:: PROBLEM TO SOLVE ::
Every entry below should come back unchanged, except that the pictures are dropped.

[Dataset items]
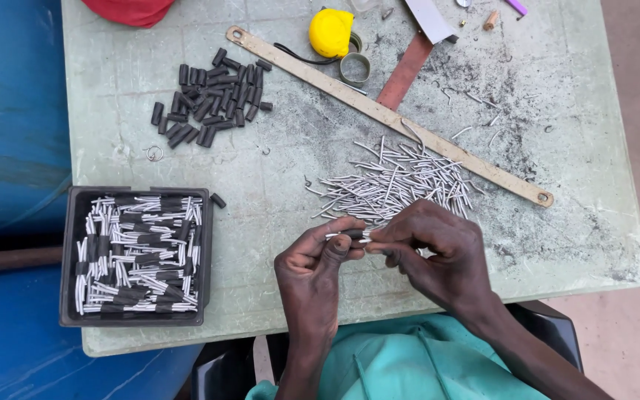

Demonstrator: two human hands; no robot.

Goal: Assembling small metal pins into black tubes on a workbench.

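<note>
Pinching together at the near edge of the scuffed pale green bench (557, 222), both hands hold one small piece: a short black rubber sleeve with thin silver metal pins (351, 235) sticking out of its ends. The left hand (312, 270) grips the sleeve between thumb and fingertips, closed narrow around it, while the right hand (438, 252) nips the pin end with fingers tight. Just beyond the hands lies a loose heap of thin silver metal pins (394, 181). Farther left on the bench sits a scatter of short black rubber sleeves (209, 107). A black rectangular plastic tray (68, 255) at the left near corner holds many finished pin-and-sleeve pieces. A long flat tan metal strip (320, 78) crosses diagonally behind, near a yellow tape measure (330, 32).
</note>
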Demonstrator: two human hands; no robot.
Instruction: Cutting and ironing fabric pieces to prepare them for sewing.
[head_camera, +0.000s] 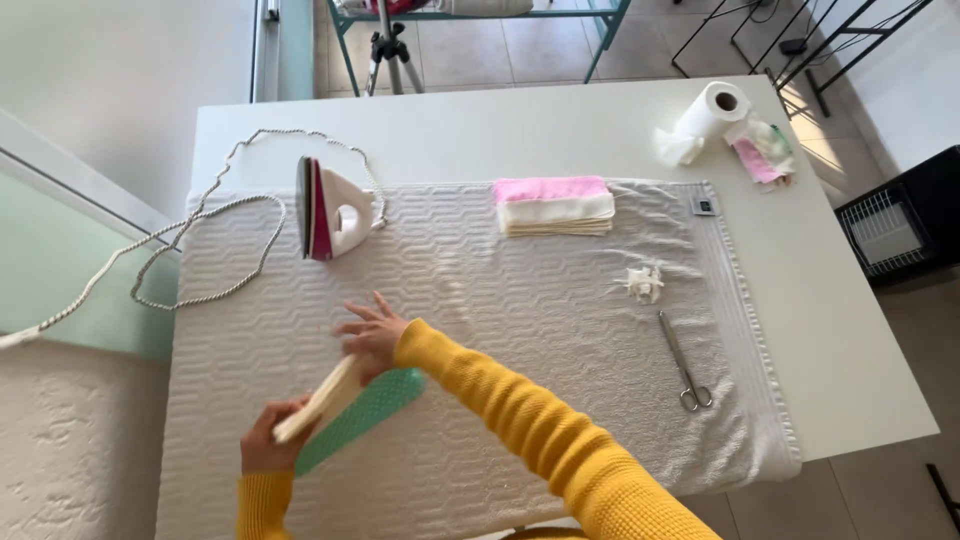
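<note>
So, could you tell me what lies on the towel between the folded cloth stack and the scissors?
In the head view, a small crumpled white scrap lies between the folded cloth stack and the scissors, on the white towel.

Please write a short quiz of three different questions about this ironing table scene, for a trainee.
1. True or false: the iron stands on its heel on the white towel.
2. Which lies nearest the scissors? A) paper roll B) crumpled white scrap C) iron
3. What does the left hand grip?

Key: 1 true. 2 B. 3 The cream and green folded cloths; the right hand presses on them.
</note>
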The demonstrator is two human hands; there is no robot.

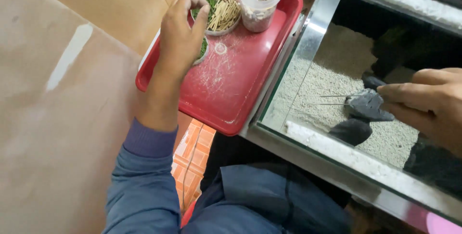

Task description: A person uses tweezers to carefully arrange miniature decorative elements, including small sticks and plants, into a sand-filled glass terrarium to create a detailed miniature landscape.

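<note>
Head view: our left hand (180, 34) over red tray (226, 89), fingers (192, 3) pinched at rim of bowl (219, 7) holding greens and short sticks; whether anything is caught between them, we cannot tell. Clear cup of pebbles (259, 3) just right of fingers. Our right hand (428, 104) inside glass tank (313, 32), fingers clasping thin tweezers (337, 100) over gravel (332, 84), tips left of dark stones (368, 106). Best we pick one sprig, keep tweezers low and steady.
</note>
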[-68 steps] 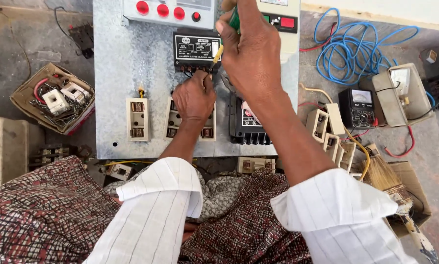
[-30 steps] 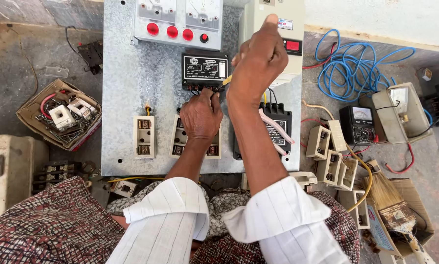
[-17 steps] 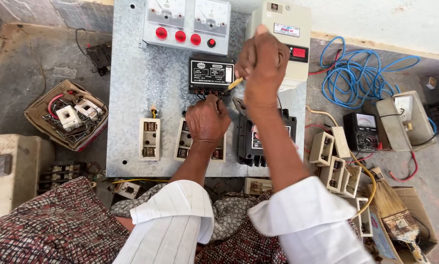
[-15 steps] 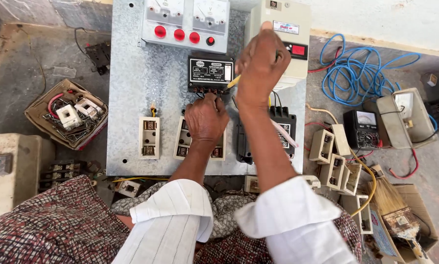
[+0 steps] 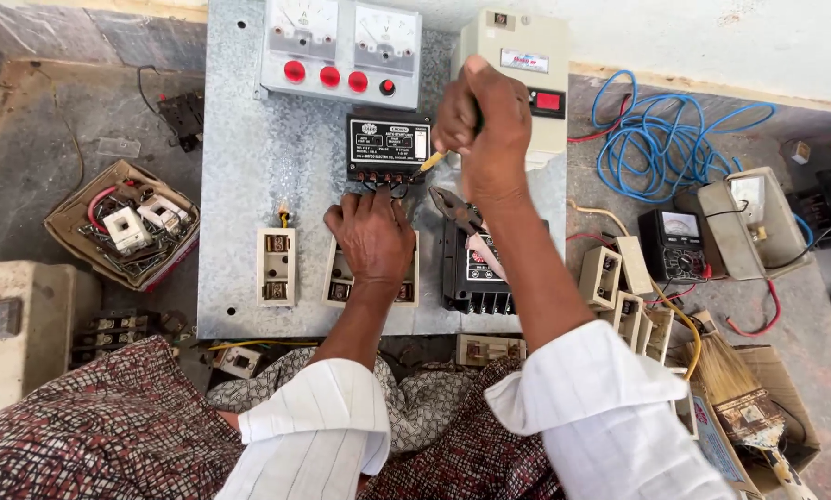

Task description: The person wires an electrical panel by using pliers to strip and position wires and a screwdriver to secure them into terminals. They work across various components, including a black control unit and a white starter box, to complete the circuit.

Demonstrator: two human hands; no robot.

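Head view, looking down: the right hand (image 5: 482,120) is clenched around a screwdriver (image 5: 431,163), its yellow shaft angled down-left to the lower edge of a black relay (image 5: 388,148) on a grey metal panel (image 5: 249,167). The left hand (image 5: 371,233) lies just below the relay, fingers (image 5: 349,202) curled at its red wires, grasping nothing visible. Pliers (image 5: 457,210) lie on the panel just right of it.

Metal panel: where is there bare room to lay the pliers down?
On the metal panel, the bare patch lies left of the black relay box, below the meter unit, above the left fuse holder. It is crowded around the left hand, right hand, pliers and black contactor.
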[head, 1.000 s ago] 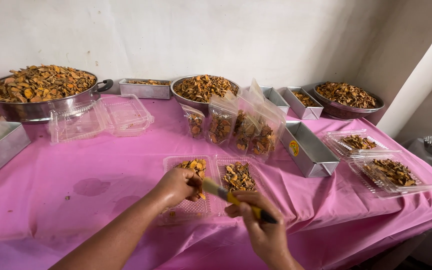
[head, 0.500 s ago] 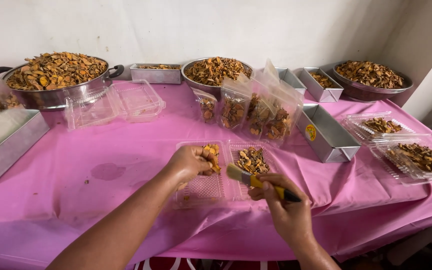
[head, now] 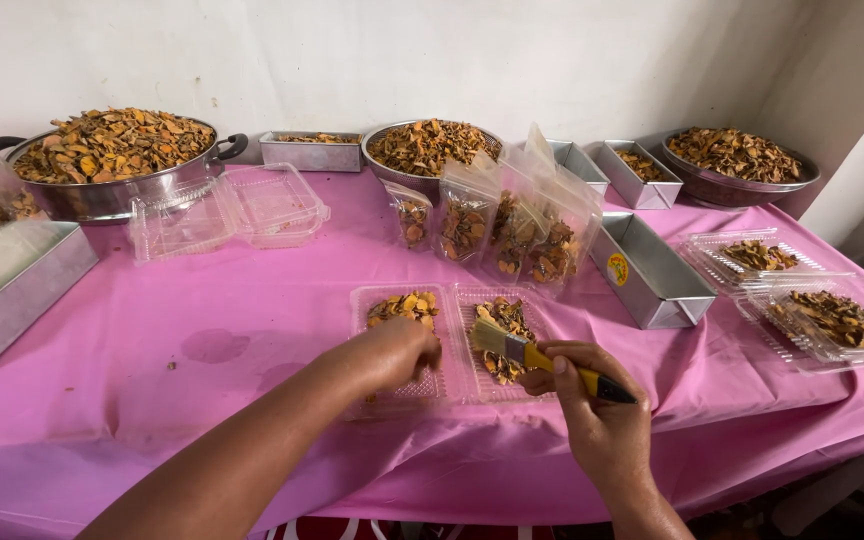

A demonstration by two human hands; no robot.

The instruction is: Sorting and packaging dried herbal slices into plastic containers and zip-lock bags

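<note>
We see the clear, ribbed plastic clamshell tray (head: 452, 385) lying open near the front edge of the pink cloth (head: 202, 310), dried orange-brown slices (head: 404, 305) in both halves. The right hand (head: 597, 425) grips a yellow-handled flat brush (head: 537, 358), bristles over the right half. The left hand (head: 392, 352), fingers curled, presses the left half. Behind stand filled glossy pouches (head: 497, 225).

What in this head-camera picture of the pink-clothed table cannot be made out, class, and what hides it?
- Left hand, head view: fingertips hidden, curled into the clear plastic hinged tray.
- Yellow-handled flat brush: grip covered by the right hand.
- Flat steel tray: cut off by the left edge.
- Round yellow sticker on the steel loaf tin: too small.
</note>
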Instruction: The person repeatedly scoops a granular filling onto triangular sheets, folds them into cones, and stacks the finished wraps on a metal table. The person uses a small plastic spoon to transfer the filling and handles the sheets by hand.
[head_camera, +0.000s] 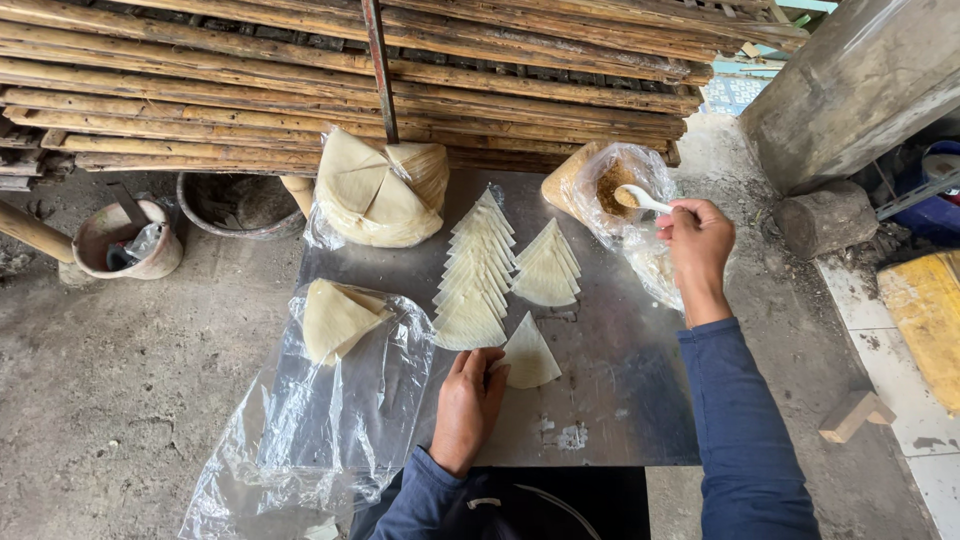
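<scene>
Bare metal tabletop (620, 400) lies open along the near edge and near right corner. Overlapping rows of triangular wrappers (480, 270) block the middle; a bagged wrapper stack (375, 190) crowds the far left corner and an open filling bag (610, 185) the far right. Crumpled plastic (330, 400) overhangs the left edge.

Dull grey sheet-metal tabletop (620, 400), smudged; glossy clear plastic bag (330, 430); my matt pale triangular pastry sheets (470, 320); rough split-bamboo racks (200, 90).
</scene>
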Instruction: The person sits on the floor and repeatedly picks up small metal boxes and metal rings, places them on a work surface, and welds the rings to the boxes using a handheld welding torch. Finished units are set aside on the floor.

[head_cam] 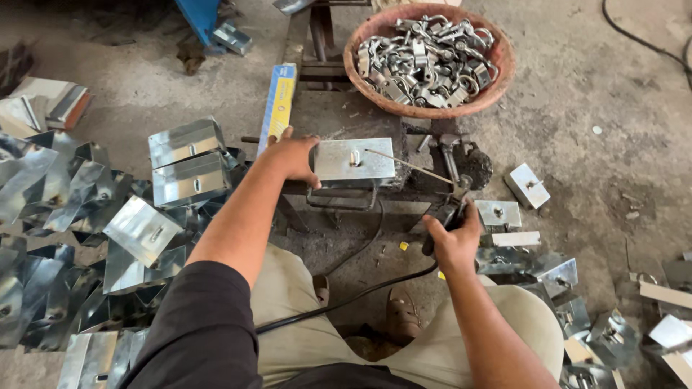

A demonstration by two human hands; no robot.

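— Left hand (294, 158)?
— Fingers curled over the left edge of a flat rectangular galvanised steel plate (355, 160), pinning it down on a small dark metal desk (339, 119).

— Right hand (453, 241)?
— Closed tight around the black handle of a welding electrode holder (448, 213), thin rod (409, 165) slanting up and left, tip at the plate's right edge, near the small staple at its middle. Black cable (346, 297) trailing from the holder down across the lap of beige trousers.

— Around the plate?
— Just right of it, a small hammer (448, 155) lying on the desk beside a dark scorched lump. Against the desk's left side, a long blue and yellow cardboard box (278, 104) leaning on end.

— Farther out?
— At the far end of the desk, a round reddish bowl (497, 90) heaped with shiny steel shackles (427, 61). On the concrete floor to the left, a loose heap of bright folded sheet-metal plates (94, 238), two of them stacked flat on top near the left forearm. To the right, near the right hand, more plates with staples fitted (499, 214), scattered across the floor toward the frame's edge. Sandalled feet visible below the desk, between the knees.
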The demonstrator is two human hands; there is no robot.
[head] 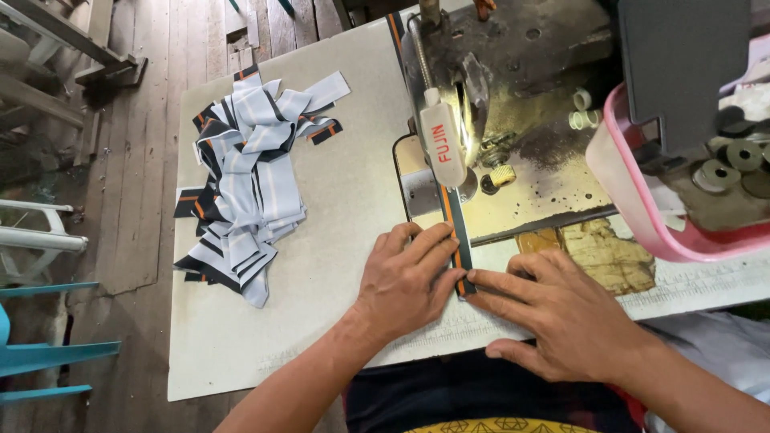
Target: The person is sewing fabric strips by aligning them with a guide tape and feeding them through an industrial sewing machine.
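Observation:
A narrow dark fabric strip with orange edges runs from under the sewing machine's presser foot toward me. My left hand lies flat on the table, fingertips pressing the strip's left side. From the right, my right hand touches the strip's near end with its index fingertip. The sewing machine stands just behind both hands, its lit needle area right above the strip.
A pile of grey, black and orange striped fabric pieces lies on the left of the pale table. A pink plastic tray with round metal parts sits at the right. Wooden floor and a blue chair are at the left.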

:: SOLUTION TO THIS TASK ::
Demonstrator: two human hands; no robot.

Goal: Assembling small metal pins into black tubes on a workbench.

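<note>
Pinching together at the near edge of the scuffed pale green bench (557, 222), both hands hold one small piece: a short black rubber sleeve with thin silver metal pins (351, 235) sticking out of its ends. The left hand (312, 270) grips the sleeve between thumb and fingertips, closed narrow around it, while the right hand (438, 252) nips the pin end with fingers tight. Just beyond the hands lies a loose heap of thin silver metal pins (394, 181). Farther left on the bench sits a scatter of short black rubber sleeves (209, 107). A black rectangular plastic tray (68, 255) at the left near corner holds many finished pin-and-sleeve pieces. A long flat tan metal strip (320, 78) crosses diagonally behind, near a yellow tape measure (330, 32).
</note>
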Demonstrator: two human hands; no robot.
Instruction: Cutting and ironing fabric pieces to prepare them for sewing.
[head_camera, +0.000s] 
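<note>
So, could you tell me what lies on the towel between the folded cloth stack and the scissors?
In the head view, a small crumpled white scrap lies between the folded cloth stack and the scissors, on the white towel.

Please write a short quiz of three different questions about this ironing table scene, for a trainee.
1. True or false: the iron stands on its heel on the white towel.
2. Which lies nearest the scissors? A) paper roll B) crumpled white scrap C) iron
3. What does the left hand grip?

Key: 1 true. 2 B. 3 The cream and green folded cloths; the right hand presses on them.
</note>
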The demonstrator is two human hands; there is no robot.


Task description: A person uses tweezers to carefully arrange miniature decorative elements, including small sticks and plants, into a sand-filled glass terrarium to create a detailed miniature landscape.

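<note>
Head view: our left hand (180, 34) over red tray (226, 89), fingers (192, 3) pinched at rim of bowl (219, 7) holding greens and short sticks; whether anything is caught between them, we cannot tell. Clear cup of pebbles (259, 3) just right of fingers. Our right hand (428, 104) inside glass tank (313, 32), fingers clasping thin tweezers (337, 100) over gravel (332, 84), tips left of dark stones (368, 106). Best we pick one sprig, keep tweezers low and steady.
</note>
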[-68 steps] 
[-30 steps] 
[-17 steps] 
[-15 steps] 
[+0 steps] 

Task description: The person wires an electrical panel by using pliers to strip and position wires and a screwdriver to secure them into terminals. They work across various components, including a black control unit and a white starter box, to complete the circuit.

Demonstrator: two human hands; no robot.

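Head view, looking down: the right hand (image 5: 482,120) is clenched around a screwdriver (image 5: 431,163), its yellow shaft angled down-left to the lower edge of a black relay (image 5: 388,148) on a grey metal panel (image 5: 249,167). The left hand (image 5: 371,233) lies just below the relay, fingers (image 5: 349,202) curled at its red wires, grasping nothing visible. Pliers (image 5: 457,210) lie on the panel just right of it.

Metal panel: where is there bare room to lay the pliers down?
On the metal panel, the bare patch lies left of the black relay box, below the meter unit, above the left fuse holder. It is crowded around the left hand, right hand, pliers and black contactor.
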[head, 1.000 s ago] 
[head, 0.500 s ago] 
[head, now] 

A demonstration by two human hands; no robot.

The instruction is: Sorting and packaging dried herbal slices into plastic containers and zip-lock bags

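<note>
We see the clear, ribbed plastic clamshell tray (head: 452, 385) lying open near the front edge of the pink cloth (head: 202, 310), dried orange-brown slices (head: 404, 305) in both halves. The right hand (head: 597, 425) grips a yellow-handled flat brush (head: 537, 358), bristles over the right half. The left hand (head: 392, 352), fingers curled, presses the left half. Behind stand filled glossy pouches (head: 497, 225).

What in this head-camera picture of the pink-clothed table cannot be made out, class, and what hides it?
- Left hand, head view: fingertips hidden, curled into the clear plastic hinged tray.
- Yellow-handled flat brush: grip covered by the right hand.
- Flat steel tray: cut off by the left edge.
- Round yellow sticker on the steel loaf tin: too small.
</note>
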Instruction: The person repeatedly scoops a granular filling onto triangular sheets, folds them into cones, and stacks the finished wraps on a metal table. The person uses a small plastic spoon to transfer the filling and handles the sheets by hand.
[head_camera, +0.000s] 
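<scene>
Bare metal tabletop (620, 400) lies open along the near edge and near right corner. Overlapping rows of triangular wrappers (480, 270) block the middle; a bagged wrapper stack (375, 190) crowds the far left corner and an open filling bag (610, 185) the far right. Crumpled plastic (330, 400) overhangs the left edge.

Dull grey sheet-metal tabletop (620, 400), smudged; glossy clear plastic bag (330, 430); my matt pale triangular pastry sheets (470, 320); rough split-bamboo racks (200, 90).
</scene>
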Instruction: The person sits on the floor and repeatedly picks up small metal boxes and metal rings, places them on a work surface, and welds the rings to the boxes using a handheld welding torch. Finished units are set aside on the floor.

[head_cam] 

A demonstration by two human hands; no robot.

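— Left hand (294, 158)?
— Fingers curled over the left edge of a flat rectangular galvanised steel plate (355, 160), pinning it down on a small dark metal desk (339, 119).

— Right hand (453, 241)?
— Closed tight around the black handle of a welding electrode holder (448, 213), thin rod (409, 165) slanting up and left, tip at the plate's right edge, near the small staple at its middle. Black cable (346, 297) trailing from the holder down across the lap of beige trousers.

— Around the plate?
— Just right of it, a small hammer (448, 155) lying on the desk beside a dark scorched lump. Against the desk's left side, a long blue and yellow cardboard box (278, 104) leaning on end.

— Farther out?
— At the far end of the desk, a round reddish bowl (497, 90) heaped with shiny steel shackles (427, 61). On the concrete floor to the left, a loose heap of bright folded sheet-metal plates (94, 238), two of them stacked flat on top near the left forearm. To the right, near the right hand, more plates with staples fitted (499, 214), scattered across the floor toward the frame's edge. Sandalled feet visible below the desk, between the knees.
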The demonstrator is two human hands; there is no robot.
[head] 
Target: The person is sewing fabric strips by aligning them with a guide tape and feeding them through an industrial sewing machine.
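Observation:
A narrow dark fabric strip with orange edges runs from under the sewing machine's presser foot toward me. My left hand lies flat on the table, fingertips pressing the strip's left side. From the right, my right hand touches the strip's near end with its index fingertip. The sewing machine stands just behind both hands, its lit needle area right above the strip.
A pile of grey, black and orange striped fabric pieces lies on the left of the pale table. A pink plastic tray with round metal parts sits at the right. Wooden floor and a blue chair are at the left.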

Nothing else belongs to the answer.